Here are the things I know to be true for 2012 Topps products. First, the design is going to be top notch quality. Second, when you pull a big hit, its going to be a BIG hit. Because the rookie class this year is so top heavy and diluted at the bottom, there is a lot of weight placed on value of bigger rookies like Luck, Griffin and Wilson. Sure, Trent Richardson, Ryan Tannehill and Doug Martin do well too, but below those guys, there is a big gap to the next tier of players.
Valor is a ridiculously nice looking product, and true to form, the big hits are huge. I cannot say enough good things about these cards:
That’s not saying the other cards arent something to scoff at,as just about every card looks good, but at 180 bucks a box, its tough to sit on a break that delivered below average results. Even the base cards are super high end quality stuff, and I have bought more base cards from this set than I have bought of any non-chrome set over the last few years. The question, is this enough to put this product on a level that it deserves to be on?
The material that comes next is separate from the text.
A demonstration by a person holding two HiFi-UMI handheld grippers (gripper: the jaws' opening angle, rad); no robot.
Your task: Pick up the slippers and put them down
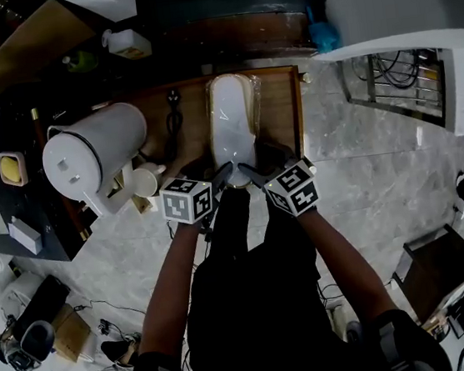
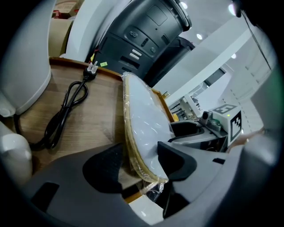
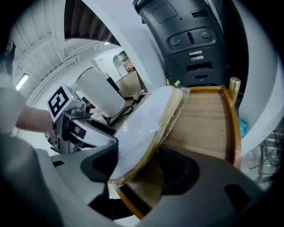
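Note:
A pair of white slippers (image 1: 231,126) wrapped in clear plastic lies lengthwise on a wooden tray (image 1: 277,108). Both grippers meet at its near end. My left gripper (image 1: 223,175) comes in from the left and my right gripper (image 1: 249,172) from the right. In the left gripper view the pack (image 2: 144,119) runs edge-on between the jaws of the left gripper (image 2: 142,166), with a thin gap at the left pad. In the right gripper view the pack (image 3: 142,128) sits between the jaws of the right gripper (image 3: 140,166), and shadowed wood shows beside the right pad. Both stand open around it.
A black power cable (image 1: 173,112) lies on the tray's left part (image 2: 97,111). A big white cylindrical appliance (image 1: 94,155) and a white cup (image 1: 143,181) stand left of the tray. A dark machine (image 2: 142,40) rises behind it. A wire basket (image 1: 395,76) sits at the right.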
My biggest gripe is that the seeding seems to be less than stellar, along side a very weak veteran checklist measured against what was seen in 2012 Supreme. There is a good chance of getting a box that has a tier C guy in ALL of the four slots, and not also getting a base card of a good player. That is tough to stomach at 180 a box, I would think that with advanced technology, there are ways to ensure that if there are 3 tier C hits in your box, your fourth hit is a tier B or A. I broke two boxes and didnt do very well, but one of the boxes was especially hard on my wallet. I hit a Vincent Jackson and Demarcus Ware Base, a Sean Lee autograph, A Nick Toon Autograph, and a TJ Graham autograph, and Jarius Wright patch. Not good. I know they all cant be winners, but that is beyond awful.
I will say there is more even availability for the top guys in this product than in the past, as they have the same number of cards as the other players, but some cases can be completely barren it seems. The good thing is, the big hits are so incredibly nice, that you keep on buying to chase them. From a marketing perspective, I guess that is the way it is supposed to be? If only the veteran checklist was more attractive, there would be many more chances at pulling cards that could save a break.
Hey, did I mention the cards look amazing? How far does that go?